The structures in memory, described by the memory model, can be accessed quickly and contain majority of the information needed by the DBMS to operate. This includes parts of the larger population of user data held on disk, and structures required for the database management system itself (i.e. the plan, meta code etc.). Because it might not be possible or desirable to have all the data that resides on disk in memory, and for security (persistence), the DBMS will swap data between memory and disk.

Process Model

There are many things happening simultaneously in the DBMS, such as reading and writing data from and to disk, recording recovery information in database logs, checking to see if data has changed in memory, holding connections for user and system programs, monitoring the health of the database, running user written code, locking parts of the database and detecting deadlocks. This list is by no means exhaustive, and there are differences between different DBMS implementations but there are a core set of processes that deal with memory management, paging to disk, and writing information in the event of recovery or rollback.

It is these working in concert with the structures in memory that are called the INSTANCE.

Process Model Implementations

Databases need to be able to service large numbers of requests from concurrent users. The Operating Systems that they run on handle concurrency using Processes and Threads. A thread is the smallest unit of execution that can be scheduled by an operating system, and in general a process contains one or more threads. Multiple threads in a process have access to the same resources such as memory, while the processes that contain them do not. This has speed advantages in that threads can communicate with each other without the overhead of an inter process call (IPC). The disadvantages are that because threads can trample on each other, the structures that they are working on need to be locked, and these locks need management (which incurs its own overhead). Even with these mechanisms in place it’s still possible for threads working on the same data structures to change the data only to have another thread change it back – the so-called ‘race-condition’. These are notoriously hard to isolate and reproduce. With this being said, threading is implemented differently from one operating system to another, and some do a better job of this than others.

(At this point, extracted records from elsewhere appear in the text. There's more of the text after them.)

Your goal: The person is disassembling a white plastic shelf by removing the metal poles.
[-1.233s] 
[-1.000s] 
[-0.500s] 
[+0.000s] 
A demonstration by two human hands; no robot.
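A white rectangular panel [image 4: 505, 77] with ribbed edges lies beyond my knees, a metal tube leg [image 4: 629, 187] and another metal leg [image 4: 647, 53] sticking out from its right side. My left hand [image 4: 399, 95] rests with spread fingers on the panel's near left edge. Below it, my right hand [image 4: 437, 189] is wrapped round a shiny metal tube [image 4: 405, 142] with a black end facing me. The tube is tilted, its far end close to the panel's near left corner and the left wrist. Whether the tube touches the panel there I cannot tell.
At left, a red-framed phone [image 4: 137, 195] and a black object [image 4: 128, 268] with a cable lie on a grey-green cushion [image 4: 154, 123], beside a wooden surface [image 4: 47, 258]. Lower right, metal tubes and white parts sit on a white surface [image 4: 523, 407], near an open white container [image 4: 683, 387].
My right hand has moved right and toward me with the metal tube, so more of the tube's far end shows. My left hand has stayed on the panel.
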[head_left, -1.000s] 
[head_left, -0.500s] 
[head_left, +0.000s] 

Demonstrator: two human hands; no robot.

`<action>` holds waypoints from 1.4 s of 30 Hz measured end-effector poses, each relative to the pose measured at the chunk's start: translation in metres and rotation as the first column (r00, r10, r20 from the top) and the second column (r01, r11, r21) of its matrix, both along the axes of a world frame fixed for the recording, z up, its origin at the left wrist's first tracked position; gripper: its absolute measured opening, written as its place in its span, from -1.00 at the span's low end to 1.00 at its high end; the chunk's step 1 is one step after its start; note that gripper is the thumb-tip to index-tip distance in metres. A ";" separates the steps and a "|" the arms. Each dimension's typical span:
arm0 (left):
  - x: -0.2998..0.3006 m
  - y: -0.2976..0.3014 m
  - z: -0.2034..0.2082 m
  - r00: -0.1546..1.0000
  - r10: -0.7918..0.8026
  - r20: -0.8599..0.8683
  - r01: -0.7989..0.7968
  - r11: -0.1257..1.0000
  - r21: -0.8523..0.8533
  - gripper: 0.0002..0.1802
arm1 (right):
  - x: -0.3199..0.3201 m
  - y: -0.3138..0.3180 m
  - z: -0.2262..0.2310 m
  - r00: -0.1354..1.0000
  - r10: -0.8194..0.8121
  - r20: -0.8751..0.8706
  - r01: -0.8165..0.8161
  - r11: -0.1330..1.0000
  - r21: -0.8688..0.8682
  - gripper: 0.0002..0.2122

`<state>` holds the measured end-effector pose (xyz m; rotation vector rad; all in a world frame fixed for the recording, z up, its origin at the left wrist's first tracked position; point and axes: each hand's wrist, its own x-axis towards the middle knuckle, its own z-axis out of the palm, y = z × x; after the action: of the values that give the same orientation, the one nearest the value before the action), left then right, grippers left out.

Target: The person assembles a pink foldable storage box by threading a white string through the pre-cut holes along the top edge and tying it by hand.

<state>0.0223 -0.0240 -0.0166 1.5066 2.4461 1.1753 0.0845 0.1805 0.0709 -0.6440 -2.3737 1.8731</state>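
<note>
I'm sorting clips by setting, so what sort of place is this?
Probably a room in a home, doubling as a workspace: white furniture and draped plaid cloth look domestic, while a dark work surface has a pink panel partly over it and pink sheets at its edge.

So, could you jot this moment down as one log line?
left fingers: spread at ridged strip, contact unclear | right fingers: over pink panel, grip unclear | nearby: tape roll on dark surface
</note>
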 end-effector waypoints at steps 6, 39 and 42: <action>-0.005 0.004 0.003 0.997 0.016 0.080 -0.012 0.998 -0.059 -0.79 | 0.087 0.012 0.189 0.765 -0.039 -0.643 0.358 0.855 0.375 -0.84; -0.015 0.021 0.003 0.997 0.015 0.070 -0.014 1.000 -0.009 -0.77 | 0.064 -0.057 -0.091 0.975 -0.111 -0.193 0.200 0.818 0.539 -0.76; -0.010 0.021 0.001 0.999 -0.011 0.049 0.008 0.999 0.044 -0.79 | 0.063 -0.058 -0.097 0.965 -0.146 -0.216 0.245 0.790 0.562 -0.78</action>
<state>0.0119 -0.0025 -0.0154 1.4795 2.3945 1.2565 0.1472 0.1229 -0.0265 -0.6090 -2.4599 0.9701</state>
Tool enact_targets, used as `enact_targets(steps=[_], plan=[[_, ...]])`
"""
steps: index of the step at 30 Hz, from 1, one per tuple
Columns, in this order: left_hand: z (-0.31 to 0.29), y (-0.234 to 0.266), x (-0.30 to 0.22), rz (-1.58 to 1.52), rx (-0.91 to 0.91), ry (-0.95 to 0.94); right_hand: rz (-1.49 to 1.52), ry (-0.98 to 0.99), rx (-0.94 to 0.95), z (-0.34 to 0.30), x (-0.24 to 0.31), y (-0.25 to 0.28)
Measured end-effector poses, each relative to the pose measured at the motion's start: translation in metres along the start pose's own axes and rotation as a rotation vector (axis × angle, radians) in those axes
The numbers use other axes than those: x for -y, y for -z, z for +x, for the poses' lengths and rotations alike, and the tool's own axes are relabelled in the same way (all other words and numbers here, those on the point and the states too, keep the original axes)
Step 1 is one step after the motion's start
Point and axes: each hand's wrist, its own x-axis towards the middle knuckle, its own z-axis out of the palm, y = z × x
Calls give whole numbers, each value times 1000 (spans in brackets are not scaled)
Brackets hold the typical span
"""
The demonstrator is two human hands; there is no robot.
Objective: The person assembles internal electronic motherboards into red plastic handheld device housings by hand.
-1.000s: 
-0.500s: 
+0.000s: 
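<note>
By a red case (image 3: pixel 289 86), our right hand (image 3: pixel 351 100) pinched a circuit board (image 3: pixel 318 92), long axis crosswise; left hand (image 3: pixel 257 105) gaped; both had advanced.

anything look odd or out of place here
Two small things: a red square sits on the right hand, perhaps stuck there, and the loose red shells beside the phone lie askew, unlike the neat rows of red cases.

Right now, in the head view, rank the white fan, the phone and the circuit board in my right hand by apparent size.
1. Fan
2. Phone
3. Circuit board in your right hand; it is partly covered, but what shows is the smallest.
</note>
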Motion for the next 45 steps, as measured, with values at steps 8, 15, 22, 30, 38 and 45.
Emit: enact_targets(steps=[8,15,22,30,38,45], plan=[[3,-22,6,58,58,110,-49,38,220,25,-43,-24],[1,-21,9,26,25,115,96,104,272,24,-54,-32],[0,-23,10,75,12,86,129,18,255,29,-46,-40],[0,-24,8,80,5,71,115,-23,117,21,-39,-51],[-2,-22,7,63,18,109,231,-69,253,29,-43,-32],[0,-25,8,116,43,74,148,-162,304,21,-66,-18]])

On single processor systems threading is handled by multiplexing. This is where the processor switches between threads (called context switching), and while the processor is working on an execution thread, other threads wait. It is generally the case that the processor is running much faster than the requirements of the individual threads (which may be waiting for I/O, or user input), and the switching happens so fast that it looks like each thread is running simultaneously. On multi-processor systems, the threads will generally run at the same time, but in different processors.

A database will map its concurrent user needs onto the underlying operating systems processes and threads. This mapping is called the database process model. Because of differences in how databases are used (single user vs multi-user, stand-alone vs parallel), and because different operating systems implement threads differently. The units of work that need to be performed are the same whether they are implemented as threads or processes, and somewhat confusingly the term process model and process tends to be used for threads, user processes, database processes and operating system processes interchangeably (just like database can mean the database instance or the user data on disk), and this document is no exception. When the word process is used it means all three (database process, operating system process, and user process) AND the work being done by a thread. This is a convenient term to use when we want to describe a unit of work that the database needs to perform where the underlying implementation is not a consideration (abstraction, if you will). Where it is important to differentiate between types of processes and processes and threads this difference will be specific (i.e. Checkpointing is a process vs Checkpointing is a threaded database process.)


The structures on disk comprise the DATABASE, the structures and processes in memory are the DATABASE INSTANCE, and the DATABASE INSTANCE and DATABASE together are called the DATABASE SERVER.